After Monty Python's Flying Circus left the air, not counting reruns and reunions, the members of the troupe unleashed numerous television and film projects. Among these was Ripping Yarns, a BBC collaboration between Michael Palin and Terry Jones. I have never seen the nine episodes, broadcast 1976 to 1979, which may be among the most neglected works in the post-Python portfolio. I was, however, able to secure an interlibrary loan of The Complete Ripping Yarns by Michael Palin and Terry Jones, a compilation of nine scripts published by Mandarin Paperbacks (London, 1991).

As you would expect, humor was still the intent of the Pythonites, but Palin and Jones put a bit more emphasis on story in Ripping Yarns than was evident in MPFC. Episodes develop plots, much like the famous MPFC episode "The Cycling Tour," which we call often "Bicycling Through North Cornwall." The endings may be sudden, but they are endings. Central to all of the funny business was Palin who played the central figure in each of the stories. You can see this from the numerous production stills accompanying the scripts and from reading the credits at the back of the book. Jones appears in only the first episode. The only other Python credit is for a cameo by John Cleese in "Golden Gordon."

The first yarns are "Tomkinson's School Days" and "Across the Andes by Frog," both of which are mostly just good silly fun. Genius kicks in with "Murder at Moorstones Manor," a plot-twisting spoof of British murder mysteries. My favorite story of the bunch is "Escape from Stalag Luft 112B," which is set in World War I, not a later war as you might expect. Palin plays Major Phipps, an inept British officer who spends all of his time devising ways to escape from a very comfortable prisoner of war camp. The story is a classic that everyone should know.

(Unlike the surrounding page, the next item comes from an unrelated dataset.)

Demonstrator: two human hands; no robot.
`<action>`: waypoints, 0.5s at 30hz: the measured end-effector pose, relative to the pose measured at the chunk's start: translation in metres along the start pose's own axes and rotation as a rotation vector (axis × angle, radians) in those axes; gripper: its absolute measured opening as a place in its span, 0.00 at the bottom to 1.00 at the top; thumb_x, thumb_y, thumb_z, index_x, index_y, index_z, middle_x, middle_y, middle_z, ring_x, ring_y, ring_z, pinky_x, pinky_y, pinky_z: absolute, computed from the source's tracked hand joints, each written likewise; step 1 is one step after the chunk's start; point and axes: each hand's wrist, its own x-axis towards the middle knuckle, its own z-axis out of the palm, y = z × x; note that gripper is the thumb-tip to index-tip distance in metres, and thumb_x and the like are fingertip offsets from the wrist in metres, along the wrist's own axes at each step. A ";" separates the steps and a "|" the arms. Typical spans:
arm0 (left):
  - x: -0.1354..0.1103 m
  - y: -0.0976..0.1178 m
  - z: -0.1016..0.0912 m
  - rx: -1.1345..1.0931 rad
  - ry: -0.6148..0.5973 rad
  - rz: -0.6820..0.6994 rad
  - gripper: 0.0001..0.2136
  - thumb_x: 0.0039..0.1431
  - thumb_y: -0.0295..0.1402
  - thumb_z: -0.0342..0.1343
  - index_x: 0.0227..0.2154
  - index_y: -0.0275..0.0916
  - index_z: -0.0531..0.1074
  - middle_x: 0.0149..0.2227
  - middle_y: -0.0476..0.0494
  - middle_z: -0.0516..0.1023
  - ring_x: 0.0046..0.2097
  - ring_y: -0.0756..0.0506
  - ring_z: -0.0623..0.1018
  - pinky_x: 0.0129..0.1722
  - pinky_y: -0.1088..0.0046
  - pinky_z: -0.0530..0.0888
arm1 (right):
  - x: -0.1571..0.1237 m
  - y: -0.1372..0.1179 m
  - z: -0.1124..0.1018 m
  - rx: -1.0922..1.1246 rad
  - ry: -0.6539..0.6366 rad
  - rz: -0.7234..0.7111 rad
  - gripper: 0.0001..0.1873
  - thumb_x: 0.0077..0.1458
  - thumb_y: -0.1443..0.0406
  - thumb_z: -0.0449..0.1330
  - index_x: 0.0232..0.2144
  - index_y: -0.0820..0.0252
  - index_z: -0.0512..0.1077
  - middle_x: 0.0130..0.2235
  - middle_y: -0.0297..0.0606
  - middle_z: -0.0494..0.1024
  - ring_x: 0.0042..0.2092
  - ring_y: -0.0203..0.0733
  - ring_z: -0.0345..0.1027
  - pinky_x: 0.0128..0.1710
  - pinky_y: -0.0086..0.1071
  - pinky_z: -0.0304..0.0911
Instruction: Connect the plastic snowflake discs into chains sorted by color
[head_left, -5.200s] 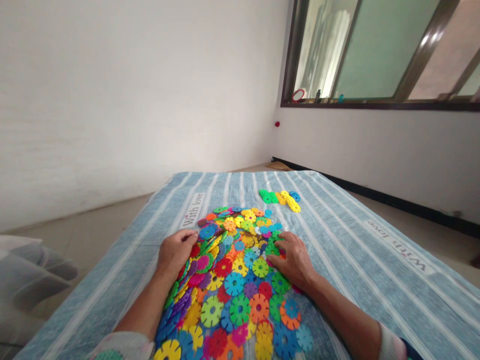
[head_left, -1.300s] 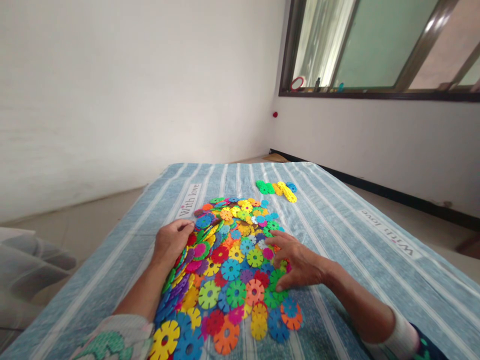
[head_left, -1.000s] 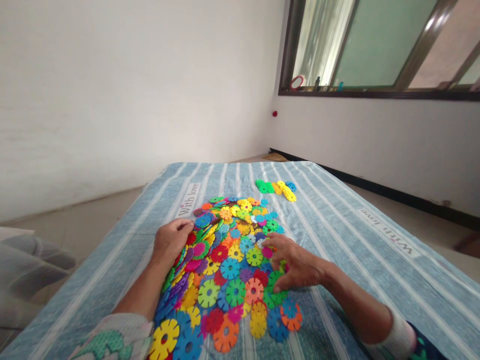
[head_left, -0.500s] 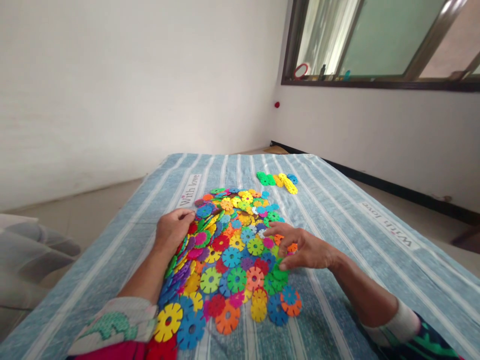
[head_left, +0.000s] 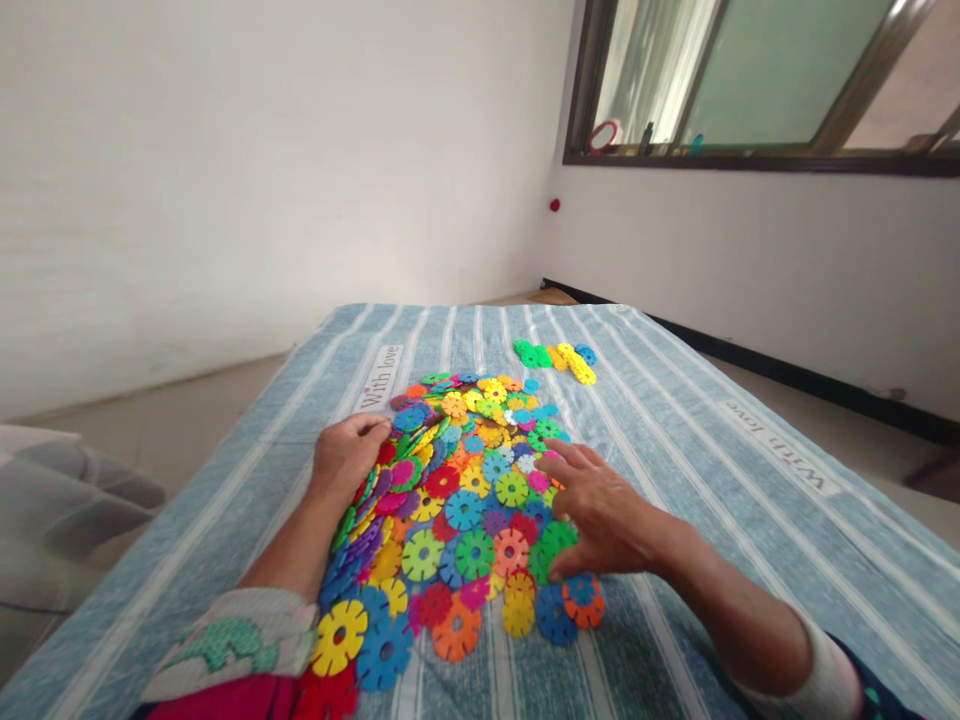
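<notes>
A broad heap of colourful notched plastic discs (head_left: 465,510), flower-like with a hole in the middle, spreads over the striped cloth. My left hand (head_left: 349,455) rests at the heap's left edge, thumb and fingers closed together; what they pinch, if anything, is hidden. At the right edge, my right hand (head_left: 604,510) reaches over the discs with its fingers stretched and apart. A green disc (head_left: 555,540) lies by its thumb, and an orange disc with a blue one on top (head_left: 583,600) lies just below.
Farther back on the cloth (head_left: 675,430) lie joined or stacked green discs (head_left: 532,354) and yellow discs (head_left: 576,364), with a blue one beside them. White walls and a dark-framed window (head_left: 750,90) stand beyond the table. Sheer grey fabric (head_left: 67,500) is at the left.
My right hand has opened from a curled pose, its fingers now straighter and its thumb slightly lower over the green discs. My left hand has not visibly moved.
</notes>
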 end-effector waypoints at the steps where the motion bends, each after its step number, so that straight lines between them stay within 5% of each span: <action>1: 0.000 0.000 0.000 -0.002 0.001 0.000 0.15 0.46 0.41 0.54 0.32 0.41 0.80 0.35 0.47 0.83 0.37 0.42 0.79 0.42 0.69 0.72 | 0.000 -0.004 -0.002 -0.026 -0.009 0.003 0.27 0.40 0.44 0.68 0.28 0.62 0.80 0.55 0.50 0.69 0.64 0.64 0.48 0.62 0.54 0.47; 15: -0.002 0.003 -0.001 -0.009 0.005 -0.006 0.15 0.45 0.42 0.54 0.31 0.41 0.80 0.33 0.47 0.83 0.36 0.42 0.79 0.41 0.69 0.73 | -0.003 -0.022 -0.004 -0.100 -0.069 0.020 0.26 0.42 0.49 0.68 0.36 0.66 0.80 0.58 0.53 0.66 0.65 0.64 0.45 0.64 0.54 0.44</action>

2013 is the 37th anniversary of the start of Ripping Yarns. I think it is a ripe time for a revival.

Palin, Michael and Terry Jones. The Complete Ripping Yarns. Mandarin Paperbacks, 1991. 278p. ISBN 074931222x.

Wednesday, January 02, 2013

ricklibrarian 2013: What to Expect

It is a new year and I am not sure just what to do with it yet. I have a general feeling that it is time to shake things up a bit on the blog. I am inclined to post more about websites, movies, and music than I have in the past year or two, and I also want to get back to discussing reference librarianship topics.

Biography and memoirs will continue to be strong interests in support of my books and their readers, my upcoming article in Library Journal, and my upcoming speaking engagement. I hope to post a supplement to the Top Biographers list in Real Lives Revealed this spring.

A particular interest I have is charities. At the library we are asked about the legitimacy and accountability of charities. We use several charity reporting websites to answer these questions. I have also noticed at home in the last year or two a great increase in the mailings I have received from charities. Checking some of the websites, I find most have good or excellent ratings for proper use of their funds. Still, I wonder about the profusion of mailings. I have started a spreadsheet to see just how many wasteful and repetitive solicitations I am getting. I plan to report periodically.

Of course, I will not quit reading books and hope my reviews will help you find some good titles to read. Let me know if I succeed.